February 1, 1901 – May 22, 1967
Langston Hughes
"The Negro Speaks of Rivers"
The jazz poet who gave voice to working-class Black America. While other Harlem Renaissance artists polished their respectability, Hughes wrote about "workers, roustabouts, and job hunters on Lenox Avenue"—capturing the blues, the laughter, and the unvarnished truth of Black life.
Voice of the Harlem Renaissance
In 1925, Langston Hughes was working as a busboy at the Wardman Park Hotel in Washington, D.C. When he learned that poet Vachel Lindsay was dining there, Hughes slipped three poems onto his table.
That night, Lindsay announced he had "discovered" a busboy poet, launching Hughes's career. "The Weary Blues" was published in 1926, establishing Hughes as the inventor of jazz poetry.
In 1926, Hughes published "The Negro Artist and the Racial Mountain," declaring: "We younger Negro artists who create now intend to express our individual dark-skinned selves without fear or shame."
While others sought respectability, Hughes wrote about "workers, roustabouts, and job hunters on Lenox Avenue." Critics called his work "trash," but he refused to sanitize Black life for white acceptance.

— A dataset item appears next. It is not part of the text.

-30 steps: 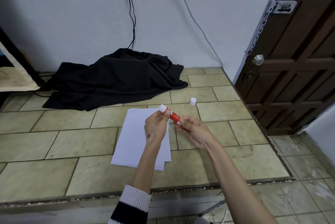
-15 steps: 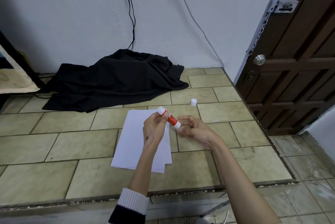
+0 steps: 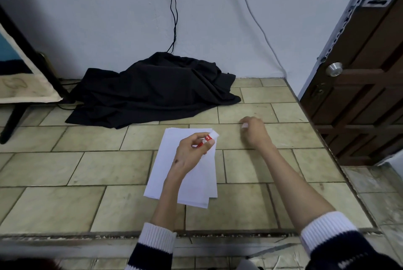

From 1942 to 1962, Hughes wrote a weekly column featuring Jesse B. Semple ("Simple")—a Harlem everyman who commented on race and survival with plainspoken wisdom.
When Hughes died in 1967, his ashes were interred beneath a cosmogram at the Schomburg Center in Harlem. His home at 20 East 127th Street is now a landmark, and the street has been renamed "Langston Hughes Place."